Étobon () is a commune in the Haute-Saône department in the region of Bourgogne-Franche-Comté in eastern France.

History

Crash of 1933

On this last day of October, the pilot Gaston Lafannechère was assisted by the mechanic Bloquet and the radio operator Camille Suply. The plane of the Air France company, which had hardly more than 1,500 flight hours, was, it seems, heavily loaded on departure from Basel. While it only carried two passengers in the comfortable cabin with eight adjustable back seats, heavy packages had been loaded, apparently not very securely stowed. According to Henri Colin, whose father was a P.T.T. In Lure at the time, L'Etoile d'Argent also carried mail bags that his father urgently took by taxi after the accident, for delivery by the normal route.
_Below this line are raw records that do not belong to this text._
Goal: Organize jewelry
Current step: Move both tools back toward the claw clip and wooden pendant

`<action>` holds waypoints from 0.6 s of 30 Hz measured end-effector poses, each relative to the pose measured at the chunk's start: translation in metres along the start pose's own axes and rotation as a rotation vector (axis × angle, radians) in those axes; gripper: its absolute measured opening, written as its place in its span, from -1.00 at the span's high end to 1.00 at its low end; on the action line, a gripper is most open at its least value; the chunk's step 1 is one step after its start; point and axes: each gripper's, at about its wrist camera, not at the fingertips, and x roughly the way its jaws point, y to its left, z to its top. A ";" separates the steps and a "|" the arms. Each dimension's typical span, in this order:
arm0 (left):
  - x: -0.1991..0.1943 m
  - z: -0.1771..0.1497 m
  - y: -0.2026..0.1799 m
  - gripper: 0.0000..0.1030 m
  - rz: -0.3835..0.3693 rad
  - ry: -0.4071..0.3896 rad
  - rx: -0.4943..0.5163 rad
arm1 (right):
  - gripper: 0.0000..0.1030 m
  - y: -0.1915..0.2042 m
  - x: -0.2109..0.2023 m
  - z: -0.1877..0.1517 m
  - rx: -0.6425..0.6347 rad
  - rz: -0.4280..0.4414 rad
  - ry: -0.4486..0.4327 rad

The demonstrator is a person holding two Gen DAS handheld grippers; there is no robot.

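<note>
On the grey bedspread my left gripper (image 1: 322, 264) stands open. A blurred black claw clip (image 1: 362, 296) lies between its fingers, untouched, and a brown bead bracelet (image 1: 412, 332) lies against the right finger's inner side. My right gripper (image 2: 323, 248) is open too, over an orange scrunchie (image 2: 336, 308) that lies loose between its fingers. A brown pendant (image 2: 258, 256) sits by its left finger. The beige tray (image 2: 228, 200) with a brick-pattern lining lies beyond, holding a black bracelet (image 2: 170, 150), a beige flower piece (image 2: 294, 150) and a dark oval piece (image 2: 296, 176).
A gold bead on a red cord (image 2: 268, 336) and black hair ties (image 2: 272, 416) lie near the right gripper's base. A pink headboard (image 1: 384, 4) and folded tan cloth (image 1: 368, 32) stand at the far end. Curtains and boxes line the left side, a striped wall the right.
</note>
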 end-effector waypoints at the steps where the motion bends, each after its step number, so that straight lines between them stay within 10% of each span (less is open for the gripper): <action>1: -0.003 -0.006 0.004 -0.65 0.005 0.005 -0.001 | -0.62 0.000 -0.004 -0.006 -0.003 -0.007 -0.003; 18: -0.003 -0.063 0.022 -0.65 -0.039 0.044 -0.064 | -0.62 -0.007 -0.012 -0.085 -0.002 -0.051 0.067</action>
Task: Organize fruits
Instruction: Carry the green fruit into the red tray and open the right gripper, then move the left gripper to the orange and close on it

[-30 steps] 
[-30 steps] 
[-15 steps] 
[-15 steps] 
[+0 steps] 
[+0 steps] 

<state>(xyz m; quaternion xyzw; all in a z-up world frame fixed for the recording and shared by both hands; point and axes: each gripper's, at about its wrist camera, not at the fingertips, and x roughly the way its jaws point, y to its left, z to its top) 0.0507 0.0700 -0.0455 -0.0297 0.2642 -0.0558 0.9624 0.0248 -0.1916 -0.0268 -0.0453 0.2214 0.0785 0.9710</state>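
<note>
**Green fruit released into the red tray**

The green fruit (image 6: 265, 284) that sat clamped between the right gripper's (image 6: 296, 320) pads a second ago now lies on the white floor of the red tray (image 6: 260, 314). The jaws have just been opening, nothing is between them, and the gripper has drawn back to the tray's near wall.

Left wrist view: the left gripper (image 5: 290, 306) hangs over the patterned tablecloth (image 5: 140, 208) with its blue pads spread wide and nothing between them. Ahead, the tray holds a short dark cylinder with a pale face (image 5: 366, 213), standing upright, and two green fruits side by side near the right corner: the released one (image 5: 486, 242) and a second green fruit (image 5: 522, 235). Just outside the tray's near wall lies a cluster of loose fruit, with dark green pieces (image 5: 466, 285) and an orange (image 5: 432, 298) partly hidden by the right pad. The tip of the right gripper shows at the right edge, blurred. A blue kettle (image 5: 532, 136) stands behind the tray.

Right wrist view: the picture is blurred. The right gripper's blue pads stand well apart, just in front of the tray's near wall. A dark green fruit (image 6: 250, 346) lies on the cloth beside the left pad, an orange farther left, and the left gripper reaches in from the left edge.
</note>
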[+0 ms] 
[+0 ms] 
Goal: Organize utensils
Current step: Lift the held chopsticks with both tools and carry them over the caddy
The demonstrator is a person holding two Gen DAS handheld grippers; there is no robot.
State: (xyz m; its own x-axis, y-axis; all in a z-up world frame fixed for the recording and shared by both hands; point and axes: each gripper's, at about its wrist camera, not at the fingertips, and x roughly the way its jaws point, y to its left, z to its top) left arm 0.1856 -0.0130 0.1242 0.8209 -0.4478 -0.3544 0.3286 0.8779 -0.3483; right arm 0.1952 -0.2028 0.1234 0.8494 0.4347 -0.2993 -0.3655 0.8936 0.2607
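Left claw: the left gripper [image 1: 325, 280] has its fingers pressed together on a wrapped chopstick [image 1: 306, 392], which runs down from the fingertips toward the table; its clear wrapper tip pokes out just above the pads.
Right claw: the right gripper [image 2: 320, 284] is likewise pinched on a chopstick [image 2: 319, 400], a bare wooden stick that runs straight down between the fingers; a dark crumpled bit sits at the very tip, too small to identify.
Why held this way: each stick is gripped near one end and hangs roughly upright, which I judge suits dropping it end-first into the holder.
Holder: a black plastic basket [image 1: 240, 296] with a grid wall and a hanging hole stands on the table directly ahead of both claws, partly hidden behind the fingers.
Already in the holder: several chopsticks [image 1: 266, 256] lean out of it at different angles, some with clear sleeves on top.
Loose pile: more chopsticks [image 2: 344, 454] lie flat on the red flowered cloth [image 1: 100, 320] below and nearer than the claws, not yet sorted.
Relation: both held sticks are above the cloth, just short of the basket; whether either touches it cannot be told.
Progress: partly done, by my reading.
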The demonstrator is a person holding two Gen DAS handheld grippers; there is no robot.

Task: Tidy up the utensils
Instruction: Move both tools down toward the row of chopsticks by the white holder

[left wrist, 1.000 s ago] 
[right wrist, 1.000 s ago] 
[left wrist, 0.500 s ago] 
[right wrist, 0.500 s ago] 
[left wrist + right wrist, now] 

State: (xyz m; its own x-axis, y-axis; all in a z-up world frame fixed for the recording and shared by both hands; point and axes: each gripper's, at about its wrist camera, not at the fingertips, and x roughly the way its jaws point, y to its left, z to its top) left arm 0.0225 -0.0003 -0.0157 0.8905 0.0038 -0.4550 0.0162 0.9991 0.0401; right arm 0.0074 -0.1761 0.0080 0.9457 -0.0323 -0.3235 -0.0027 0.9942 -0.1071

Finally, the plane was still carrying five boxes containing 239 kg of gold (i.e. 4,302,000 francs at the time) and four chamois that the Basel Zoological Garden sent to London (one injured was completed on site, the others fled).
 
Regarding the general meteorological situation that reigned that day, it seems that the Paris region was well cleared which made the end of the trip safe. On the other hand, the east of France had to be covered, as often happens at this time of the year, with a thick layer of fog. Finally, let's not forget the altitude of Etobon Hill which is 575 meters.
Knowing all these data, one can imagine the large three-engined aircraft rising with difficulty in the freezing fog, not managing to get out of the opaque layer, its ascending capacities gradually disappearing, and worse, the propellers probably transformed into "sleeves of pickaxe "as the experienced pilots say, getting carried away without dragging the plane which finally collapses into the trees ...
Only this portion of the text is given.